Go through the listing beneath this task and return every line that carries the string "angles".

--- START ---

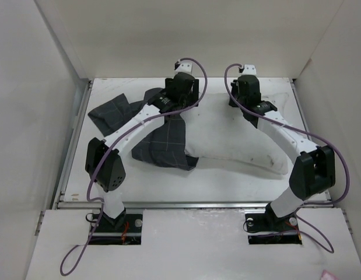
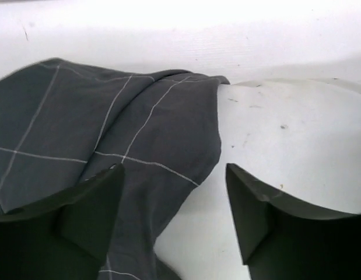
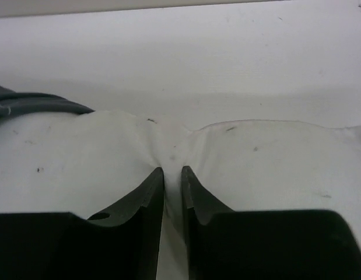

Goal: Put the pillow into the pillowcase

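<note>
The white pillow (image 1: 238, 140) lies across the middle and right of the table. The dark grey checked pillowcase (image 1: 163, 146) is bunched at its left end, covering that end of the pillow. My left gripper (image 1: 179, 93) is over the far edge of the case. In the left wrist view the gripper (image 2: 174, 175) is open, with the pillowcase (image 2: 110, 116) edge and bare pillow (image 2: 285, 134) between its fingers. My right gripper (image 1: 248, 93) is at the pillow's far edge. In the right wrist view the gripper (image 3: 172, 172) is shut on a pinched fold of the pillow (image 3: 273, 163).
White enclosure walls (image 1: 28, 105) rise on the left, right and far sides of the table. A metal rail (image 1: 192, 204) runs along the near edge. Purple cables (image 1: 337, 169) loop off both arms. A bit of the pillowcase (image 3: 28, 105) shows at the left of the right wrist view.
</note>
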You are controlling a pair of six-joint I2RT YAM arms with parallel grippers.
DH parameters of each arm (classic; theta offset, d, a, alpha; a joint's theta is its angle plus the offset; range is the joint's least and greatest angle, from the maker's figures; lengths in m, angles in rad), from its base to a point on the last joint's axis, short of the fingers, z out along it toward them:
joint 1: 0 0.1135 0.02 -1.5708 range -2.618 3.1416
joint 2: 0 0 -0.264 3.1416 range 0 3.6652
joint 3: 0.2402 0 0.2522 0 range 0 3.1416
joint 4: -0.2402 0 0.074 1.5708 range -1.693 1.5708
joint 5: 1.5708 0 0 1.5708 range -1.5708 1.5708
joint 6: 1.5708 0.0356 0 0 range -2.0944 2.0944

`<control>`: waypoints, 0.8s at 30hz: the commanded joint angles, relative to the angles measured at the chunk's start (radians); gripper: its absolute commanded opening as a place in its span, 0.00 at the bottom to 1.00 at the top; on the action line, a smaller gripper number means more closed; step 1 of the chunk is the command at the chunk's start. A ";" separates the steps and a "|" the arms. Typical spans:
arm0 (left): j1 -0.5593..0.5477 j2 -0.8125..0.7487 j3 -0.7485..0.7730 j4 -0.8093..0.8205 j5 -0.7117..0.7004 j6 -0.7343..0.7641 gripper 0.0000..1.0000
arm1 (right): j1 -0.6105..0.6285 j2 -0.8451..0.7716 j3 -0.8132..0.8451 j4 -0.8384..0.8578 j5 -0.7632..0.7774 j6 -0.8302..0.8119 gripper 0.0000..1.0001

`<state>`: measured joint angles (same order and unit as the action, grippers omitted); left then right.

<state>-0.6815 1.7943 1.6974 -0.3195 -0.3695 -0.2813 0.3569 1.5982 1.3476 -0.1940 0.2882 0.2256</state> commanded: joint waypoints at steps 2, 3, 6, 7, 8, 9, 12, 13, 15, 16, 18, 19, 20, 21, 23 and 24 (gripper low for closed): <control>0.017 -0.029 0.073 -0.056 0.015 0.047 0.78 | 0.014 -0.023 0.041 0.035 -0.070 -0.031 0.49; 0.017 -0.029 0.073 -0.075 0.015 0.047 0.81 | 0.014 -0.023 0.051 0.021 -0.070 -0.031 0.59; 0.017 -0.050 0.056 -0.150 -0.003 0.002 0.86 | 0.014 -0.058 0.051 -0.010 -0.128 -0.022 0.76; 0.017 -0.050 0.016 -0.150 -0.003 -0.008 0.86 | 0.014 -0.069 0.036 -0.019 -0.145 -0.022 0.76; 0.005 -0.076 -0.011 -0.150 -0.003 -0.009 0.84 | 0.014 -0.093 0.024 -0.019 -0.167 -0.022 0.80; -0.006 -0.076 -0.037 -0.141 -0.003 -0.009 0.82 | 0.014 -0.104 0.012 -0.019 -0.238 -0.022 0.85; -0.006 -0.078 -0.079 -0.141 -0.003 -0.029 0.73 | 0.023 -0.138 -0.030 -0.031 -0.366 -0.086 0.99; -0.006 -0.060 -0.079 -0.153 -0.003 -0.041 0.69 | 0.040 -0.138 -0.030 -0.042 -0.395 -0.086 1.00; -0.006 -0.026 -0.055 -0.182 -0.014 -0.061 0.44 | 0.050 -0.116 -0.030 -0.088 -0.382 -0.107 1.00; -0.006 -0.015 -0.044 -0.193 -0.047 -0.070 0.31 | 0.063 -0.104 -0.030 -0.088 -0.353 -0.108 1.00; -0.006 -0.004 -0.004 -0.214 -0.087 -0.090 0.03 | 0.063 -0.045 -0.030 -0.116 -0.322 -0.108 1.00; -0.006 0.010 0.008 -0.223 -0.112 -0.101 0.00 | 0.063 -0.021 -0.030 -0.116 -0.311 -0.108 1.00; -0.006 0.010 0.018 -0.224 -0.112 -0.101 0.00 | 0.063 0.035 -0.030 -0.116 -0.302 -0.108 1.00; -0.015 0.010 0.018 -0.224 -0.112 -0.092 0.00 | 0.063 0.070 -0.018 -0.116 -0.302 -0.108 0.99; -0.015 -0.006 0.018 -0.179 -0.085 -0.061 0.00 | 0.074 0.156 0.016 -0.148 -0.398 -0.155 0.66; -0.015 -0.016 0.027 -0.164 -0.072 -0.047 0.00 | 0.083 0.201 0.075 -0.169 -0.423 -0.167 0.46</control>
<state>-0.6903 1.8095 1.6691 -0.5095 -0.4271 -0.3485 0.4244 1.6962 1.3495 -0.2775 -0.0532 0.1051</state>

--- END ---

### Written response
DH parameters of each arm (classic; theta offset, d, a, alpha; a joint's theta is its angle plus the offset; range is the joint's least and greatest angle, from the maker's figures; lengths in m, angles in rad), from its base to a point on the last joint's axis, short of the fingers, z out along it toward them:
`<control>`: waypoints, 0.8s at 30hz: the commanded joint angles, relative to the angles measured at the chunk's start (radians); gripper: its absolute commanded opening as a place in its span, 0.00 at the bottom to 1.00 at the top; on the action line, a smaller gripper number means more closed; step 1 of the chunk is the command at the chunk's start. A ";" separates the steps and a "|" the arms. Typical spans:
`<state>`: measured joint angles (same order and unit as the action, grippers omitted); left then right.

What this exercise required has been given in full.